Antoine Rodriguez nous rappelle que les lieux de combats de la Première Guerre mondiale concernent le Nord et l’Est de l’espace français le long d’une ligne de front qui se stabilise dès juin 1915 et qui se développe de la mer du Nord à la Suisse sur près de 500km avec pour axe central Verdun. Ces territoires ont été extrêmement impactés par les combats qui ont duré près de cinq ans (août 1914-novembre 1918).
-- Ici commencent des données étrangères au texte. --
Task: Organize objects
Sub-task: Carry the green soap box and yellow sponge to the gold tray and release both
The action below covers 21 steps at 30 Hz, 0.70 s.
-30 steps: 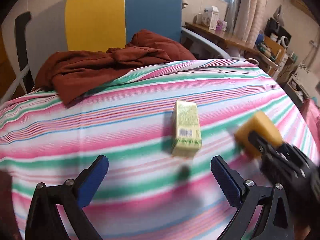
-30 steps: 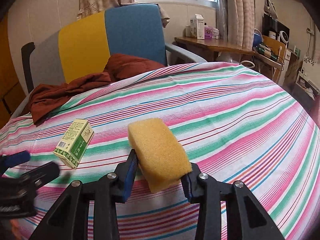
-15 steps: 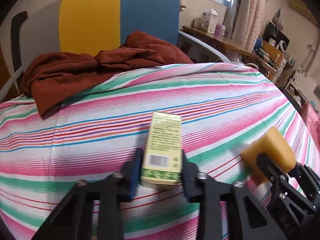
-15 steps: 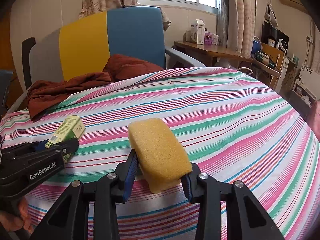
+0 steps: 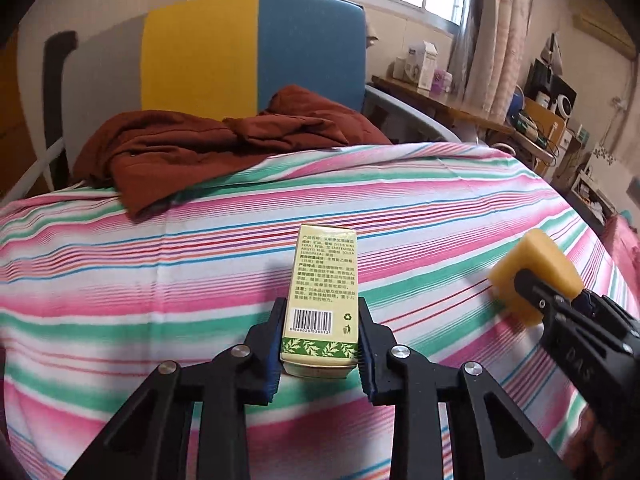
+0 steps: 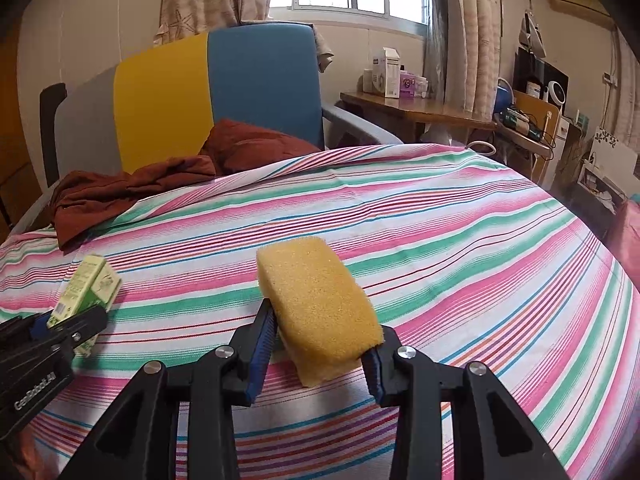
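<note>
A pale yellow-green carton (image 5: 325, 280) with a barcode and leaf border sits between the pads of my left gripper (image 5: 320, 344), which is shut on its near end over the striped cloth (image 5: 160, 280). The right wrist view shows the same carton (image 6: 90, 284) at the far left, in the left gripper (image 6: 60, 332). My right gripper (image 6: 320, 344) is shut on a yellow sponge (image 6: 316, 304), held just above the cloth. From the left wrist view the sponge (image 5: 536, 268) and right gripper (image 5: 532, 292) appear at the right edge.
A rust-brown garment (image 5: 224, 144) lies bunched at the cloth's far side against a chair back in grey, yellow and blue (image 5: 248, 52). A wooden desk (image 6: 416, 108) with boxes stands by the window, and cluttered shelves (image 6: 532, 116) fill the right.
My left gripper moved up to the carton and shut on its near end; a second ago it stood wide open short of it. The right gripper kept still, holding the sponge.
</note>
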Available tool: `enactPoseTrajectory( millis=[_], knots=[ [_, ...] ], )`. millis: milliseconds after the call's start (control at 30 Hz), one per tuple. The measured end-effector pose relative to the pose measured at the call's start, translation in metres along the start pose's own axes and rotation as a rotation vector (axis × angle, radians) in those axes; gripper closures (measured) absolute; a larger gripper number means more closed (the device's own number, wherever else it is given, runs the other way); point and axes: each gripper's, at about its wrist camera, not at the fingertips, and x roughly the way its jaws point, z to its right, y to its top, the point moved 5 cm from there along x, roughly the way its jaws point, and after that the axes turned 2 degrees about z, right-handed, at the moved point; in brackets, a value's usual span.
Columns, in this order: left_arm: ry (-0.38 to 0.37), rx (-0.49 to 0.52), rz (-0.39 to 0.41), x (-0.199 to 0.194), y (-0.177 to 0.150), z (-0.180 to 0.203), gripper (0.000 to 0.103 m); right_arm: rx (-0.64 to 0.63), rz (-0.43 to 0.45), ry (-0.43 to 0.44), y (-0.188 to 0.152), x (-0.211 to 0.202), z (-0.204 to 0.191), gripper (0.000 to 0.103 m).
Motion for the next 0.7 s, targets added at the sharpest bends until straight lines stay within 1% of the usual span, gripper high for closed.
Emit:
enactPoseTrajectory(
  millis=[333, 533, 700],
  knots=[
    [0.001, 0.0, 0.063, -0.035, -0.014, -0.011, 0.072, -0.04, 0.021, -0.03, 0.002, -0.005, -0.006, 0.064],
    [-0.011, 0.034, 0.097, -0.06, -0.025, -0.008, 0.072, -0.06, 0.038, -0.045, 0.001, -0.012, -0.011, 0.064],
    [-0.016, 0.029, 0.098, -0.086, -0.031, -0.013, 0.072, -0.109, 0.026, -0.049, -0.002, -0.022, -0.022, 0.064]
  ],
)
La photo de gauche est une vue aérienne du fort de Douaumont sur le champ de bataille autour de Verdun. Ce fort qui était le plus grand ouvrage de la place forte de Verdun a été pris par les Allemands le 25 février 1915 ; il va devenir le pivot de la défense allemande sur la rive droite de la Meuse. Pilonné par les Français, il est repris le 24 octobre 1915. Le paysage lunaire provoqué par l’impact des combats d’artillerie montre la violence de la Grande Guerre sur la ligne de front.

De même, sur la photo de droite, « no man’s land », on peut voir des soldats français, « les poilus », dans une tranchée ou un boyau, dans un paysage lunaire, sans végétation, dont le sol a été bouleversé par des millions d’obus tombés sur les champs de bataille du Nord et de l’Est de la France.

La France de l’arrière est la France de l’arrière-front. C’est une France sans combat mais une France au service de la guerre ; c’est une France qui nourrit, une France qui soigne, une France qui produit.

Les femmes ont tenu l’arrière, elles ont pris la place des hommes, dans les champs dans une France encore très rurale, dans les hôpitaux ainsi que dans l’industrie, en particulier dans l’industrie de l’armement où on les appelle les munitionnettes ou obusettes. « Si les femmes qui travaillent dans les usines s’arrêtaient vingt minutes, les Alliés perdraient la guerre », cette formule de Joffre, même si elle est un encouragement pour que l’arrière tienne, montre la réalité de la Grande Guerre : une guerre des hommes sur le front, une guerre des femmes à l’arrière.

2 – Les lieux de mémoire de la Grande Guerre

Définir la mémoire n’est pas chose aisée, il y a beaucoup de définitions ; Antoine Rodriguez retient celle-ci : la manière dont un groupe de personnes, une communauté, une nation, rendent compte d’un événement tragique dont ils ont été les acteurs, victimes ou témoins.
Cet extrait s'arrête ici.